WHAT IS NEEDED:
The answer should consist of each line below that contains the word "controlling".

Records from a data collection:

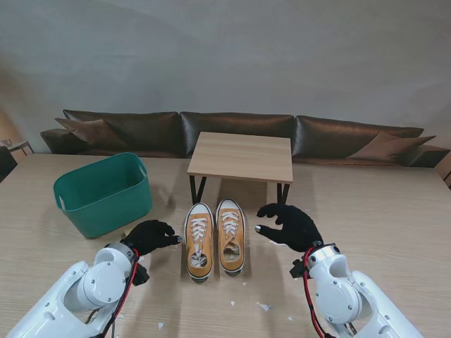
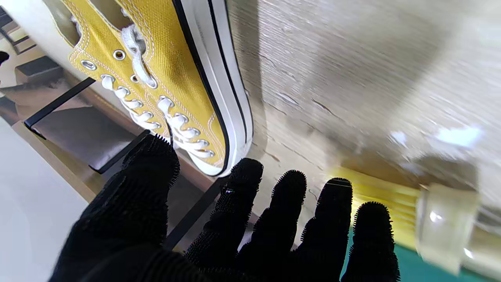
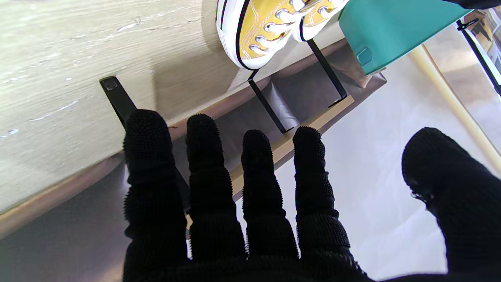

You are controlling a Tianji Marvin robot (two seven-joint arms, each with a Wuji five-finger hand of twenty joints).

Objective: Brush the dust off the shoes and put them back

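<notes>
While two yellow shoes (image 1: pixel 215 238) sit side by side on the table (image 1: pixel 394 211), the left hand (image 1: pixel 150 236) and right hand (image 1: pixel 290 225) wait beside them, fingers spread, holding nothing.

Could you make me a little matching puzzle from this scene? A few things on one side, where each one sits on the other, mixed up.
Things:
1. shoes
2. teal bin
3. small wooden table
4. right hand

Places, in the stand's view:
A. farther from me than the shoes, in the middle
B. on the left, beside the left hand
C. side by side between the two hands
D. just right of the shoes, fingers spread, holding nothing

Pairs: 1-C, 2-B, 3-A, 4-D
</notes>
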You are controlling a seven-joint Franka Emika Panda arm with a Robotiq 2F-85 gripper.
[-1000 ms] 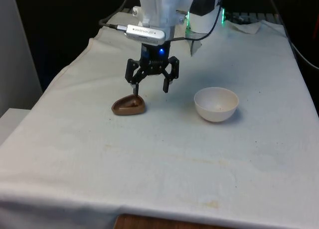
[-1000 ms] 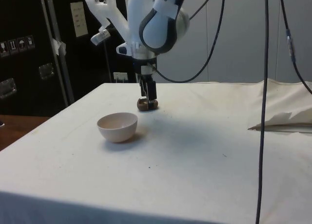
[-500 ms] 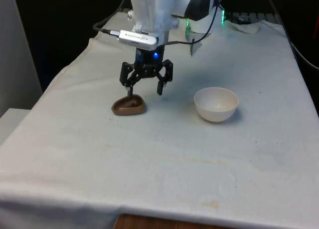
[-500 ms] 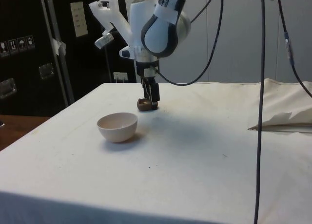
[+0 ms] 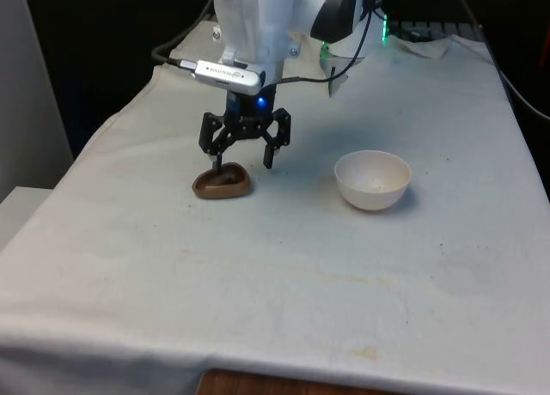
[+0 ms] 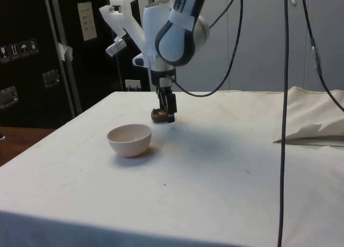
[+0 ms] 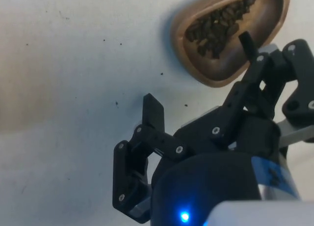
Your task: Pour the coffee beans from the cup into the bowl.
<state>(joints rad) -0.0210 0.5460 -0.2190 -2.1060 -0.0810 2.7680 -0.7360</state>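
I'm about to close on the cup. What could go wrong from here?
1. The cup is shallow and the beans lie near its rim, so a tilted lift may spill them on the cloth.
2. The open gripper has one finger over the beans and the other outside on the cloth, so closing may nudge or tip the cup.
3. The bowl stands well apart, so beans could shake out in transit.

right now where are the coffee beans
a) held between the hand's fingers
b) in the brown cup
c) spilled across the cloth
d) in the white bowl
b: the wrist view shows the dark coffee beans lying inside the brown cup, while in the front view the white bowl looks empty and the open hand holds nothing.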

REPLY:
You are controlling a Tianji Marvin robot (two seven-joint arms, each with a Wuji five-finger hand of twenty joints).
You are controlling a seven-joint Franka Emika Panda arm with a Robotiq 2F-85 gripper.

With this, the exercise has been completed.